Tucson CitizenTucson Citizen

Postal Service to eliminate 1,490 jobs in Arizona, two other states

CHARLESTON, W.Va. – The U.S. Postal Service said Thursday it plans to close three mail-processing centers and eliminate approximately 1,490 jobs in West Virginia, Indiana and Arizona.

The closures are the latest round of cuts to operations begun on a temporary basis in 1999, when the Postal Service opened 55 centers to process hand-addressed mail that couldn’t be read by optical scanners, spokeswoman Freda Sauter said. At the time, scanners read just 2 percent of handwritten addresses, compared with 95 percent today.

Centers in Charleston and Fort Wayne, Ind., are scheduled to close in October, while the Glendale operation will close in May 2010, Sauter said. Centers in Salt Lake City and Wichita, Kan., will remain open.
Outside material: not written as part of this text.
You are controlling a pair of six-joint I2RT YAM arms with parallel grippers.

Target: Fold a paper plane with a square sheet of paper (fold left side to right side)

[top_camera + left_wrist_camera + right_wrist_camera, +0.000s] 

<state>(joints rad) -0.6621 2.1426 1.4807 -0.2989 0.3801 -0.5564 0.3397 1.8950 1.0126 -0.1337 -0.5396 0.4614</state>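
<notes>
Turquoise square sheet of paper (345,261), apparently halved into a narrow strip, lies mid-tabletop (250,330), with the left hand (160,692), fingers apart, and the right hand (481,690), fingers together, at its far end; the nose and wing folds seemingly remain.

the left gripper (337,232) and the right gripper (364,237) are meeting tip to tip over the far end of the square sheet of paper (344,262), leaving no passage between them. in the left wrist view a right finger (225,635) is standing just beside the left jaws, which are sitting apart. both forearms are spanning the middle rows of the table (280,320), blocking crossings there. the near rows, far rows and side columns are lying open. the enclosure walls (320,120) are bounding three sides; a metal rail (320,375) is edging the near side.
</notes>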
The Charleston center employs 345 people, while 415 work in Fort Wayne and 728 in Glendale.

A Chattanooga, Tenn., center with 536 employees is due to close this month.

The centers employ a mix of temporary employees and career Postal Service workers, who will be given an opportunity to bid on other open jobs within the agency, Sauter said.
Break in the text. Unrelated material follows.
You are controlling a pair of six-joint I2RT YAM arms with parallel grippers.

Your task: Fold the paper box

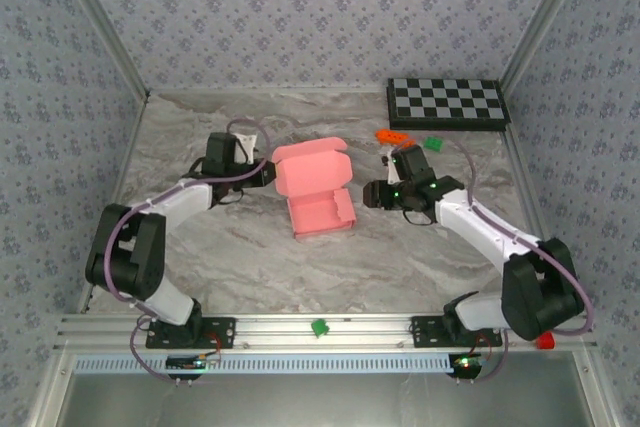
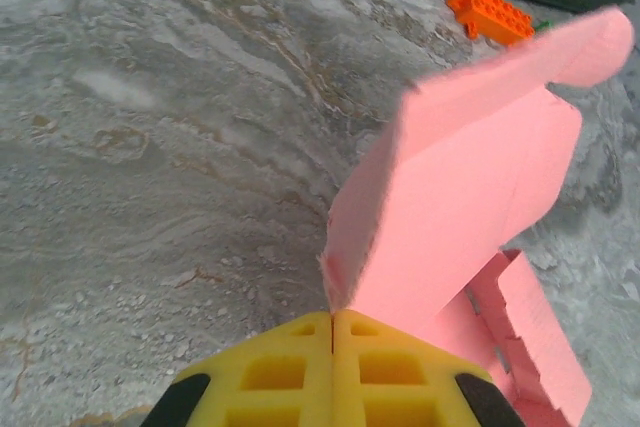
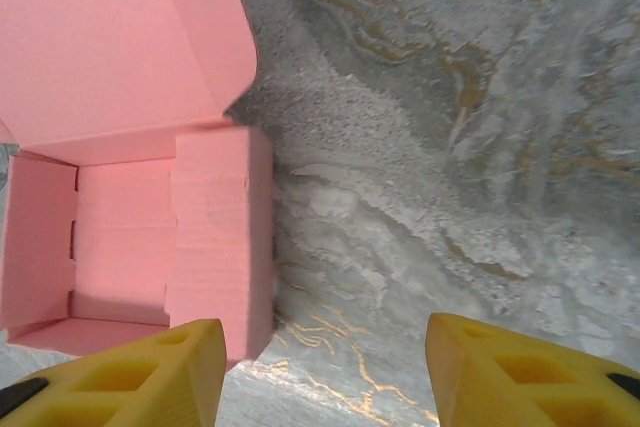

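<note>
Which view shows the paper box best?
Top external: the whole paper box shows, tray and raised lid. Right wrist crops it to the tray and part of the lid; left wrist, mostly the lid, pinched in the left gripper.

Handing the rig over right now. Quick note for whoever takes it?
Left gripper: shut, pinching the left edge of the lid and holding it raised.
Right gripper: open, holding nothing, just right of the box.
Box: centre of the table, tray walls up, lid open.
Done: tray formed.
Left: probably swing the lid down over the tray and tuck its front flap in.
</note>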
“We wanted to give them six months,” she said. “We’re going to offer a job fair with a list of the vacancies so they have an opportunity to bid for them.”

While the cuts are expected to save the financially strapped Postal Service approximately $4.9 million, they’re not directly tied to its financial woes.
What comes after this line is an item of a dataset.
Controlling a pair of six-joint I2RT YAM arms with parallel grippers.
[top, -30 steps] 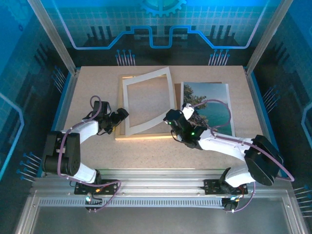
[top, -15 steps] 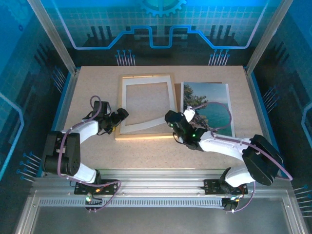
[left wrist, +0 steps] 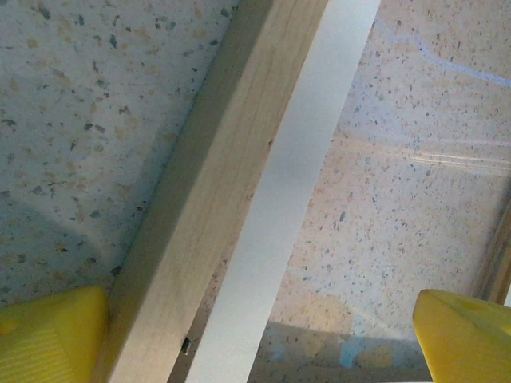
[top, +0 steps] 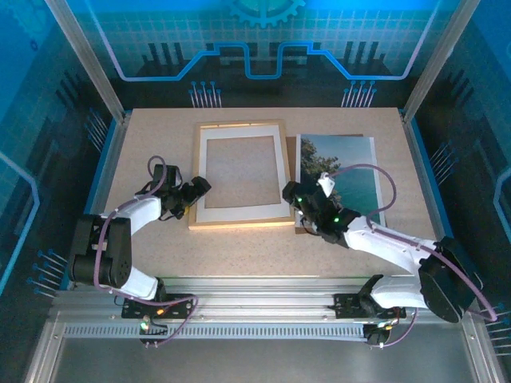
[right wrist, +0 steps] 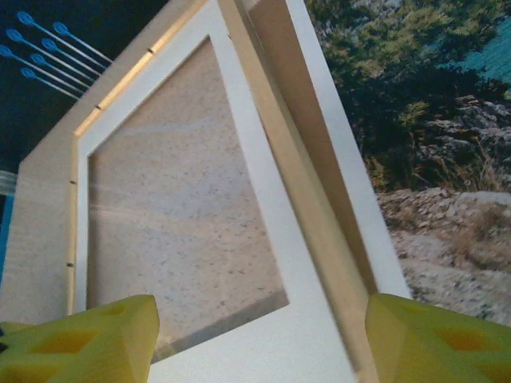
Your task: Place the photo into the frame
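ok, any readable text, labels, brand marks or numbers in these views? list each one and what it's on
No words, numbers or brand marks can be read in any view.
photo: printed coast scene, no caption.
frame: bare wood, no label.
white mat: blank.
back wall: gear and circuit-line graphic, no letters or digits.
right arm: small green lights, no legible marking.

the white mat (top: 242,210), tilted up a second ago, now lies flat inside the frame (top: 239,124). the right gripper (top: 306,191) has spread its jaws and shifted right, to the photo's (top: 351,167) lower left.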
“The Remote Encoding Centers were designed as a temporary solution to automate and expedite the processing of handwritten and poorly printed addresses,” manager Michael Thompson said in a statement. “The plan from the start was to phase out the REC operation as technology enhancements enabled us to automate more mail.”

The service is in the midst of broad cost-cutting efforts. It lost $2.8 billion last year and expects a larger loss this year due to the anemic economy.

Postmaster General John Potter told Congress recently that the service is considering cutting back deliveries to five days a week. It already is planning to offer early retirement to 150,000 workers, eliminating 1,400 management positions and closing six of 80 district offices.

The Charleston operation that’s being closed had benefited from an earlier consolidation. It took over processing mail from North Carolina and South Carolina when the Postal Service closed a Fayetteville, N.C., center in 2006.